This is my first question here. Please understand even if my question is not very clear.
I have tried to calculate skewness and kurtosis directly from probability density function (PDF) without knowing the original data.
I have many data sets and I have made PDFs from these data set and I averaged these into one PDF.
My purpose is to find the skewness and kurtosis of this averaged PDF. Actually I have tried this with computational language of Python. However, I realized that this is mathmatical problem rather than programing language problem.
I know that it may be very difficult or impossible to get the moments without original data set.
Is there any possible solution for this issue such as back calculation from PDF to original data?
Any idea or help would be really appreciated.
Thank you,
Hoonill
Without a closed form pdf, you can calculate the skewness from your data alone. (Without even bothering with an estimation of the pdf which will likely lead to high level of error).
http://en.wikipedia.org/wiki/Skewness#Sample_skewness
Using a method of moments estimator of skewness you can calculate:
$\hat\gamma = \frac{(\frac{1}{n}*\sum_{k=1}^n(x_i - \overline{x})^3)}{[\frac{1}{n-1}*\sum_{k=1}^n(x_i - \overline{x})]^{\frac{3}{2}}}$
Where $\overline{x}$ is your sample mean.

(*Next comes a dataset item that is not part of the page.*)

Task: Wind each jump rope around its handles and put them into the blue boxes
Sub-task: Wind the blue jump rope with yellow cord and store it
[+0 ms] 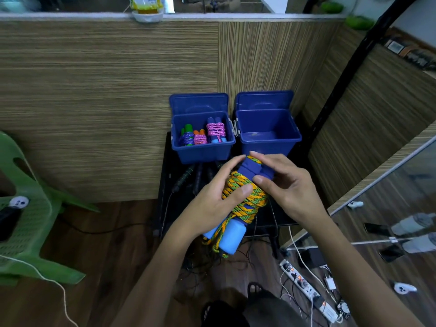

To answer your this other question of yours:
You could generate a large sample from your newly calculated PDF, and calculate the skewness using the metric above, but you would be adding a lot of variability and error.
Similarly, for the kurtosis, you can use the following statistic
http://en.wikipedia.org/wiki/Kurtosis#Sample_kurtosis
$\hat\beta = \frac{(\frac{1}{n}*\sum_{k=1}^n(x_i - \overline{x})^4)}{[\frac{1}{n-1}*\sum_{k=1}^n(x_i - \overline{x})]^{2}} - 3$
In order to simulate a sample, you need to take your empirical pdf and convert it to a cdf. Once you do that, you will want to create an inverse of your cdf.
If you use python to make a very large sample (the larger the better) of Uniform Random variables from $0$ to $1$, and input them into your inverse CDF, you will have a generated a random sample from your empirical PDF.
From there you can use the statistics above.
Hope that helps